**Dataset entries:**
* * * * *
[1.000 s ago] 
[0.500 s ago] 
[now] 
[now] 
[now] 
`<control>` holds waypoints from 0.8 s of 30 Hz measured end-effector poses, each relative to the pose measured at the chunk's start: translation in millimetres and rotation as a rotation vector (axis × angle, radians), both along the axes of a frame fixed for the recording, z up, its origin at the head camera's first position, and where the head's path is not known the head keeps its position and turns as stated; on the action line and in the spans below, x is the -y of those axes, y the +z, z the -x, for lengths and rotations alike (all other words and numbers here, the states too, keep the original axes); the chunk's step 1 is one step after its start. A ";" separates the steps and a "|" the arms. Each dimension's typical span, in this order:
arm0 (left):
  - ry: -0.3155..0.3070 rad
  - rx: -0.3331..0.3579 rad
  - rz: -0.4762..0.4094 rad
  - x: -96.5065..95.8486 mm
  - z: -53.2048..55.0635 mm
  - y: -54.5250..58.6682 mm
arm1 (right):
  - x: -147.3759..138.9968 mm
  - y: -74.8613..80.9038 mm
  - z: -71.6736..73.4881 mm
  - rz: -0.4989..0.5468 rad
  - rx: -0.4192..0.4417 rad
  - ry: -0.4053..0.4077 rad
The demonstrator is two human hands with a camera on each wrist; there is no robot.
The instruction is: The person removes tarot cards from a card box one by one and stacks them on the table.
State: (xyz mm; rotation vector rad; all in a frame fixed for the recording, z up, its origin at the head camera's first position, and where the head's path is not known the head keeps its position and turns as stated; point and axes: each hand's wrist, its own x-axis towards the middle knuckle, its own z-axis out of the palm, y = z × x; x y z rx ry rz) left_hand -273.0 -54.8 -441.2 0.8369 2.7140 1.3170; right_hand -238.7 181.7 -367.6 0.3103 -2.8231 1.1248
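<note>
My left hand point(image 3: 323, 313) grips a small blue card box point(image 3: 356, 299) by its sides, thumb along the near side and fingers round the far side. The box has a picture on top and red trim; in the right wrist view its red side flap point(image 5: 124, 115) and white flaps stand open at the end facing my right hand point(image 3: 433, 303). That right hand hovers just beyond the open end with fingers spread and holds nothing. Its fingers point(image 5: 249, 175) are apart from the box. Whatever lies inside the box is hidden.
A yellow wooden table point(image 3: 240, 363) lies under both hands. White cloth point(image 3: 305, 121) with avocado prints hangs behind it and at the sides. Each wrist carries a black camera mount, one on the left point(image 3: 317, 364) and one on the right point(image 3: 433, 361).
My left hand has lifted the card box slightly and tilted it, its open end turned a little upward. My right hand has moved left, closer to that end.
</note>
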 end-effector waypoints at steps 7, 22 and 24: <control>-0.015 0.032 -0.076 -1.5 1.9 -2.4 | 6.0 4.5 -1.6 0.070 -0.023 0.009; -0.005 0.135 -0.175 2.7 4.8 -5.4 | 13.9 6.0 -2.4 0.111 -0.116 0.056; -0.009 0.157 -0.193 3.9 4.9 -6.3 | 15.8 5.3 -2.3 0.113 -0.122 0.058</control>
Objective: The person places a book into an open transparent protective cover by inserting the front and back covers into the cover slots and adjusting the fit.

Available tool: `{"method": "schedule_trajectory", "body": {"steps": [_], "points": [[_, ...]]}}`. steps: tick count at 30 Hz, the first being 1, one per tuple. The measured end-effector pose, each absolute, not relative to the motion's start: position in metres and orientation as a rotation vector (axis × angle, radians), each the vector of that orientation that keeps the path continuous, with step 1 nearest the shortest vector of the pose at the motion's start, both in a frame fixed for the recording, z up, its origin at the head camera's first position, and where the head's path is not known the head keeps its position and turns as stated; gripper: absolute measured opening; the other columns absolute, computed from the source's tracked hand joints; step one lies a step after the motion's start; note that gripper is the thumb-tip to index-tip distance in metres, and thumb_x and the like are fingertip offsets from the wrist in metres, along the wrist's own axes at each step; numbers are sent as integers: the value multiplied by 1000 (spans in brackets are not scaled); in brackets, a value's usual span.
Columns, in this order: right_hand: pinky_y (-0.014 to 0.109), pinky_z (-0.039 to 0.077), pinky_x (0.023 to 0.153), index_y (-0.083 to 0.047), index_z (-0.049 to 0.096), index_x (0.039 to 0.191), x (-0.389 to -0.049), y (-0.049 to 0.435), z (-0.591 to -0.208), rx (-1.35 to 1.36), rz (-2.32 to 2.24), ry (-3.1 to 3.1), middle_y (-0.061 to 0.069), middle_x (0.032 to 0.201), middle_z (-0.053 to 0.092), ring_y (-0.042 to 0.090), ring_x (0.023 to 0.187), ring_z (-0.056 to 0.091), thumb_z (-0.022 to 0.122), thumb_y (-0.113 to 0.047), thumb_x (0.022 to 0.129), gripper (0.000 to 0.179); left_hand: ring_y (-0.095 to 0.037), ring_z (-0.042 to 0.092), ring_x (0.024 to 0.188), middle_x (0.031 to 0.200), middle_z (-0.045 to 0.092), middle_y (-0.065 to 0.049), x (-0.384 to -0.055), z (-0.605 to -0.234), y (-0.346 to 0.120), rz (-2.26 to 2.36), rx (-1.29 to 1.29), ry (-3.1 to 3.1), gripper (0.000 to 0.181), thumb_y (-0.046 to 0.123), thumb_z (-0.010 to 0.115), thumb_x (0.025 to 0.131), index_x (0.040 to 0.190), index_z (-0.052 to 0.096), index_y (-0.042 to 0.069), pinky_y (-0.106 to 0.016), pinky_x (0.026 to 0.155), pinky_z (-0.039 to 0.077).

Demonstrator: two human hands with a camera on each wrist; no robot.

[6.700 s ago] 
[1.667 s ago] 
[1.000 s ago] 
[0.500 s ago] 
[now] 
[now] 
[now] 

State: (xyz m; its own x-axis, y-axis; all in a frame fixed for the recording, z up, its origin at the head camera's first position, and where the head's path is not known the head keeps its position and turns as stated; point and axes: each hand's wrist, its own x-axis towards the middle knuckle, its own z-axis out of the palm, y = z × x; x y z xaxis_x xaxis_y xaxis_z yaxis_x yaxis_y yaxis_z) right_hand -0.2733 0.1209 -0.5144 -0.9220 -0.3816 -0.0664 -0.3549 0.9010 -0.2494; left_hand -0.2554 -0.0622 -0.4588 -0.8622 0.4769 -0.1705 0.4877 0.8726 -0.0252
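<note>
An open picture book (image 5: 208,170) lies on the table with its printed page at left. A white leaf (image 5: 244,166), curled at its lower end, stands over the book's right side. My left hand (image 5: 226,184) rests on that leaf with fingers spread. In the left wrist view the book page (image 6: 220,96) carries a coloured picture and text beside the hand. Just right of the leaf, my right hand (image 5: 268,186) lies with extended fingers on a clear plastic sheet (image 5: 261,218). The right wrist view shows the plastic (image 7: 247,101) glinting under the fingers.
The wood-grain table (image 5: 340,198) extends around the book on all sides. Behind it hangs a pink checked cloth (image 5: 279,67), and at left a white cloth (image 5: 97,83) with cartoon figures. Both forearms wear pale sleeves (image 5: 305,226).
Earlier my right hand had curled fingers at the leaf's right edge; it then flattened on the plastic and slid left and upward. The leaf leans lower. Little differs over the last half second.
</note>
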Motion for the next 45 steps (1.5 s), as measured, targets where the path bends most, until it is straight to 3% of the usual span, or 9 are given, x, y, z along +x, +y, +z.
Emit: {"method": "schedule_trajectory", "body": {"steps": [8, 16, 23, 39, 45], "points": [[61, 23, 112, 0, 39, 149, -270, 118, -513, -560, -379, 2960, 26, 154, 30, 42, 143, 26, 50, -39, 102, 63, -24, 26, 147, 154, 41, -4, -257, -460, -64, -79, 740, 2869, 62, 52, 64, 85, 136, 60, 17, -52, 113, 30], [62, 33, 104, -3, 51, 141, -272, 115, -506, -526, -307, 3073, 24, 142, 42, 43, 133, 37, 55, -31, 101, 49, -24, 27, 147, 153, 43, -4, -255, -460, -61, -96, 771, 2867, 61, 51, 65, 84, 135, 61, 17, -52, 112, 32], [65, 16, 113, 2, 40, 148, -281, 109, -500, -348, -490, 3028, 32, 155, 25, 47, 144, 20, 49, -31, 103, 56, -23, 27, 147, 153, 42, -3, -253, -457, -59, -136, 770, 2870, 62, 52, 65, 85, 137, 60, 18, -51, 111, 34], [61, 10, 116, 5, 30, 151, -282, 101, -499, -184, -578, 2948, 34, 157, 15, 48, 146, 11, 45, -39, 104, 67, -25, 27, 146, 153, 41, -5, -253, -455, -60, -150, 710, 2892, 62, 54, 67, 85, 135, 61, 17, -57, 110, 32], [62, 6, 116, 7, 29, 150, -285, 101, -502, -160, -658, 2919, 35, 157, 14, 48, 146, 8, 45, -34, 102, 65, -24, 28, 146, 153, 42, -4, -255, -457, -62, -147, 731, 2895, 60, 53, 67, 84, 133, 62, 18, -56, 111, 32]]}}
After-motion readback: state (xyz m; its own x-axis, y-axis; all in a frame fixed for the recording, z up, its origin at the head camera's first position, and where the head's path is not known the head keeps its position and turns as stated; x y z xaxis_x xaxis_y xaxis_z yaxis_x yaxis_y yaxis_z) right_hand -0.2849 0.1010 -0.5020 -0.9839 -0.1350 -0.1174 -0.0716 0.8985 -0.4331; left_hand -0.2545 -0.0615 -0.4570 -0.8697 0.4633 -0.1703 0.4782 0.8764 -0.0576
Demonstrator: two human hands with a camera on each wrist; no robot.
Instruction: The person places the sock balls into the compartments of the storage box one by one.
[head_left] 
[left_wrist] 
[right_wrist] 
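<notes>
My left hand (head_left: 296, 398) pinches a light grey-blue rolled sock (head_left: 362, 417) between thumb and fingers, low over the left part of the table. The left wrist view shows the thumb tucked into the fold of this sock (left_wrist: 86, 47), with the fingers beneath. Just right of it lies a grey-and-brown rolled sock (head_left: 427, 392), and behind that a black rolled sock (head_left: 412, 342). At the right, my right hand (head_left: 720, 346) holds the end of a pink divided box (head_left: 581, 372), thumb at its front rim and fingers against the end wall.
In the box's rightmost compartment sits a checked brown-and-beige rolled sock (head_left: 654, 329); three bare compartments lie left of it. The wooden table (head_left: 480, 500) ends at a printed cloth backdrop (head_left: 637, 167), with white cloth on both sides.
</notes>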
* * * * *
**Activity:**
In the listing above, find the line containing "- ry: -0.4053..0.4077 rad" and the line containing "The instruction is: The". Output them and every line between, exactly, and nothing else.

**Answer:**
  - ry: -0.4053..0.4077 rad
The demonstrator is two human hands with a camera on each wrist; there is no robot.
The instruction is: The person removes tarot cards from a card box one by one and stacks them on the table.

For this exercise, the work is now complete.